Dublin-born James Augustus Hicky had an adventurous nature and quickly grew tired of his monotous printer’s job. He joined the British Navy and evenually ended up settling in Calcutta, where he established Hicky’s Bengal Gazette in 1780, writes Denis J. Hickey.

 

Bareheaded, and in respectful silence on a dull October evening in 1802, the crew of the Ajax stood shoulder to shoulder as their captain concluded the age-old maritime funeral service: “The Lord lift up his countenance upon him, and give him peace, Amen”. “Amen”, the crew answered.

The captain nodded and the shrouded form with its cannonball weights was tipped into the depths of an aqua-marine ocean. But this wasn’t just an anonymous old salt! This man had helped loosen the tightly-woven mesh in which the British East India Company had ensnared that country.

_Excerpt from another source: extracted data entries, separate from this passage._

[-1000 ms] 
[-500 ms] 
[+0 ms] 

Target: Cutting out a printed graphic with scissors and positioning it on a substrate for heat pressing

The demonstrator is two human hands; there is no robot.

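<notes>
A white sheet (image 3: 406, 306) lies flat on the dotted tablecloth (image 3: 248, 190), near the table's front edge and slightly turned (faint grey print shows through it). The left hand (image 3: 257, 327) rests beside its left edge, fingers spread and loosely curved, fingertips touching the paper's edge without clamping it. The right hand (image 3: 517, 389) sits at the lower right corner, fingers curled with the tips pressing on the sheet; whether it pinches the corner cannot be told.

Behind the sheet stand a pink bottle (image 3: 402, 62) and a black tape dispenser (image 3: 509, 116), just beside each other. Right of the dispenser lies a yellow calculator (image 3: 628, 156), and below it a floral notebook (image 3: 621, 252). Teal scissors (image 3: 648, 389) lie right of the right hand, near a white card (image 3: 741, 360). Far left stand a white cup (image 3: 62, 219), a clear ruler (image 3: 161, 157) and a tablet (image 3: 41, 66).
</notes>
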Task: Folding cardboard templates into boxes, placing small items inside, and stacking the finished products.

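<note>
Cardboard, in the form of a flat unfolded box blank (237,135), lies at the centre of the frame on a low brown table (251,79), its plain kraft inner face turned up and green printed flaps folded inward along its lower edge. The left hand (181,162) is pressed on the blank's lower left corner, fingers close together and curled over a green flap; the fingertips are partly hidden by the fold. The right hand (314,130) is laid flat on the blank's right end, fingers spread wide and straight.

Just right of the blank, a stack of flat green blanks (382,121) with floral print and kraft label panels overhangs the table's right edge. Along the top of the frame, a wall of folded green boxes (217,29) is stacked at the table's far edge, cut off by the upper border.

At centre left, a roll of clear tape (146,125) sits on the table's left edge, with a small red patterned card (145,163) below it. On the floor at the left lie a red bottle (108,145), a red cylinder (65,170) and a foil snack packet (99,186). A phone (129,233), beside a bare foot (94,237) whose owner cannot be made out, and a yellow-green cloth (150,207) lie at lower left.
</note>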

James Augustus Hicky was probably born in Dublin c1739. His linen-weaver father died when James was in his early teens and the young lad found employment as a scrivener with a Dublin attorney. Tiring of the monotony of legal briefs, Hicky headed to London where he was apprenticed to a Scottish printer. Leaving prior to the completion of his apprenticeship, he joined the British Navy, but his restless spirit saw him leave the Service prematurely.

Hicky returned to London where he entered the service of Segreant Davy, a leading lawyer. Having read some publications on surgery, Hicky felt he could become a surgeon. But few potential employers were prepared to risk a self-taught surgeon on their payroll so Hicky resumed his life on the ocean wave – albeit an unglamorous one: that of a Surgeon’s Mate on a slave ship to Guinea. He soon realised his new employment was unlikely to gain him the fortune he sought – but he was aware of a shining jewel where fortunes were regularly amassed – India! He decided to set his compass to the land in which the British East India Company had sown its intangible roots.

Climatic and dietary changes were least of the challenges India posed its European immigrants. There was the ever-present risk of diseases to which Europeans had little resistance. It was estimated that around twenty-five percent of European soldiers died in India annually and that less than ten per cent survived to avail of their pensions.

Hicky jumped ship in Calcutta, abandoning his surgeon’s mate duties and settled in the ‘Black Town’ quarter, home to tradesmen and the less successful Europeans. Here he set up as a surgeon and for a time performed basic first-aid and elementary surgery. Seeing little hope of a fortune he abandoned his calling and borrowed money to purchase a small vessel with the intention of leasing her to trade between Calcutta and Madras. But his ship and cargo were damaged and later becalmed and, after two months, the vessel was forced to return to port.

Despite Hicky’s plea that the vessel would sail once repairs had been effected, his creditors showed little sympathy. They seized all his worldly goods including his ship, house and furniture and, on 20 October 1776, he was lodged in jail as a debtor – but not before he had passed his savings of 2,000 Rupees to a close friend. Enter another Hickey – William, lawyer of Calcutta’s Supreme Court.

William Hickey was intrigued to learn of a European who was somehow surviving the primitive conditions of Calcutta’s Common Jail. He decided to visit him and learn his story. Hicky told his visitor he had recovered the 2,000 Rupees he had given in trust to a friend and had invested in a printing press and types. His former apprenticeship now stood him in good stead and Hicky was soon busily employed in his prison hut printing various advertisements, handbills – even documents for the Supreme Court!

William arranged Counsel to represent Hicky in an action against Bysack, a banker who alleged he was owed 8,955 Rupees. Hicky not only won the case but was awarded an additional 600 Rupees in a counter-claim. Hicky’s next contact with officialdom proved disastrous. He was awarded the printing of the army’s new regulations. A huge undertaking, it amounted close to 40,000 pages with complex tables and grids. Hicky borrowed 4,000 Rupees for the project and hired tradesmen and additional printers.

Advance copies of the new regulations met with general army-officer opposition and Hicky found petty delays to any requests made for payment. The end came when friends of Governor General Hastings set up a press and he decreed that all official notices should be printed by them.

Early January 1780 saw curious crowds gathered around notices that appeared all over Calcutta: James Augustus Hicky was about to launch India’s – and Asia’s – first newspaper. On January 29 1780, Hicky’s Bengal Gazette hit the streets of Calcutta. Printed on Saturdays, its first three pages consisted of news and readers’ letters, with the fourth donated to advertisements.

Initially, Hicky’s benign editorship requested readers to write letters or to contribute some poetry. He called on officialdom to improve infrastructure, road construction and maintenance, and, not least, sanitation. He had some early successes – correspondents who had cited the number of bodies decaying on Calcutta streets learned the police had now assumed responsibility for same. Following a disastrous fire, Hicky’s campaign to rid Calcutta of thatched houses saw a law drafted to prevent the building of such houses within the city.